- Exercise aim
The entire listing below is to be written out exactly, minus the pictures.

- Stored data
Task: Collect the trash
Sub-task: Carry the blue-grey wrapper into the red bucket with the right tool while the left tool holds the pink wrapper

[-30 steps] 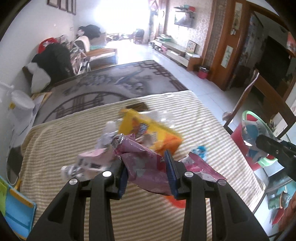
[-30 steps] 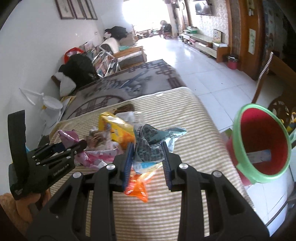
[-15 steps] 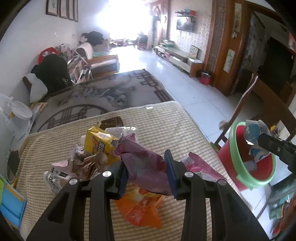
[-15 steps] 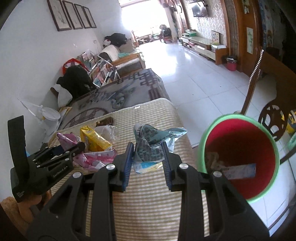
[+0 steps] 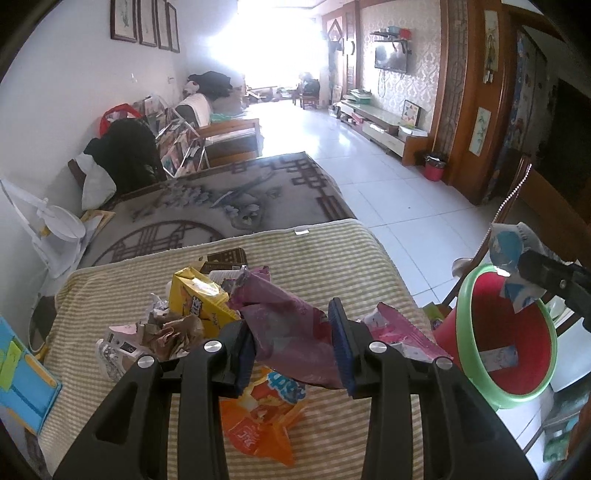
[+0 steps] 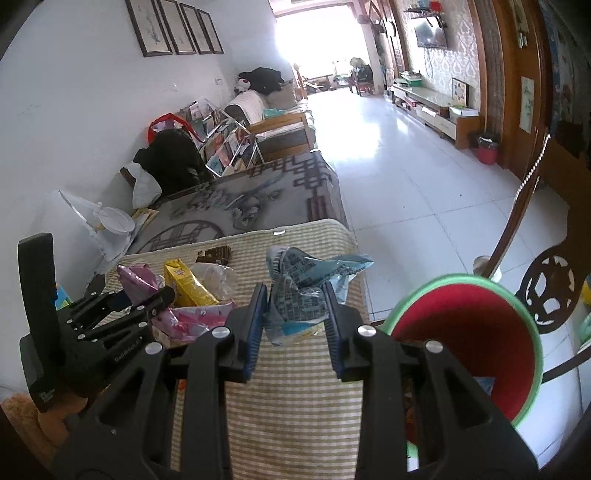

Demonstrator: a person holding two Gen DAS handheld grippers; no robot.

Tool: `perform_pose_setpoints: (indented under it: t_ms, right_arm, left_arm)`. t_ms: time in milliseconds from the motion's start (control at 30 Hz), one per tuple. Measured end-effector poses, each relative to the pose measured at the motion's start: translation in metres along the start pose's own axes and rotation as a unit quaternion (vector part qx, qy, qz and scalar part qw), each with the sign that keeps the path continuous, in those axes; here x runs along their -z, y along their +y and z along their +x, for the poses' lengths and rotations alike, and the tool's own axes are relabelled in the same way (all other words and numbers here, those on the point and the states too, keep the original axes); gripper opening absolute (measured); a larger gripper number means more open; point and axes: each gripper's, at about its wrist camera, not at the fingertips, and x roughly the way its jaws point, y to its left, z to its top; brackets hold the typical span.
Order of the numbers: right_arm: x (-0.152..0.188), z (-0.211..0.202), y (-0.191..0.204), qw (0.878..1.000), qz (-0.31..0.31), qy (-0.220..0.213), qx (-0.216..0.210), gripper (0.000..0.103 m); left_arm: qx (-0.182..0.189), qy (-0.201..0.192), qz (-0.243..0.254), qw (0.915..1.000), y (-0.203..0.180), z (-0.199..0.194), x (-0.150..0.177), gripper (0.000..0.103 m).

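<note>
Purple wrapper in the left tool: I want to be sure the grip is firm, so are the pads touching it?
Touching. The left wrist view shows the purple wrapper squeezed between both blue pads of the left tool.

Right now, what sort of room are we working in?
Most likely a lived-in home, an open living and dining room: a wall-mounted TV over a low cabinet, a wooden sofa beside a patterned rug, and framed pictures on the wall.
</note>
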Motion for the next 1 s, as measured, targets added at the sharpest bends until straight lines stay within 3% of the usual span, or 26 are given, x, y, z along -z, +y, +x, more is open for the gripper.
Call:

- Written answer
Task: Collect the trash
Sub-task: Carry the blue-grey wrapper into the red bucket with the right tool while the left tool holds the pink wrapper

[-30 steps] 
[-30 steps] 
[-15 steps] 
[-15 steps] 
[+0 steps] 
[+0 steps] 

Demonstrator: a person holding two Gen DAS handheld grippers; no robot.

Tool: `perform_pose_setpoints: (indented under it: t_ms, right_arm, left_arm)`. t_ms: time in milliseconds from the motion's start (control at 30 Hz), one per tuple. Measured end-effector poses, each relative to the pose measured at the motion's start: translation in metres along the start pose's own axes and rotation as a unit quaternion (vector part qx, qy, qz and scalar part qw), each with the sign that keeps the path continuous, in those axes; here x runs along their -z, y along their +y and z along their +x, for the poses' lengths and rotations alike, and the tool's own axes are relabelled in the same way (all other words and numbers here, those on the point and the states too, keep the original axes); gripper opening absolute (measured); a larger gripper number means more open; point and axes: each gripper's, at about its wrist camera, not at the fingertips, and x roughly the way its jaws point, y to its left, z to its top; brackets hold the typical span.
Order of the numbers: right_arm: x (-0.152..0.188), z (-0.211..0.202), y (-0.191..0.204), qw (0.878..1.000), qz (-0.31..0.31), qy (-0.220..0.213), qx (-0.216..0.210), gripper (0.000..0.103 m); left_arm: qx (-0.182..0.189), qy (-0.201..0.192), qz (-0.243..0.254), qw (0.915..1.000), y (-0.203..0.180), z (-0.199..0.194), x (-0.150..0.177), gripper (0.000..0.103 m).

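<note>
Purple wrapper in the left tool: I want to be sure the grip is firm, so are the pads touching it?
Touching. The left wrist view shows the purple wrapper squeezed between both blue pads of the left tool.

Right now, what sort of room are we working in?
Most likely a lived-in home, an open living and dining room: a wall-mounted TV over a low cabinet, a wooden sofa beside a patterned rug, and framed pictures on the wall.
</note>
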Motion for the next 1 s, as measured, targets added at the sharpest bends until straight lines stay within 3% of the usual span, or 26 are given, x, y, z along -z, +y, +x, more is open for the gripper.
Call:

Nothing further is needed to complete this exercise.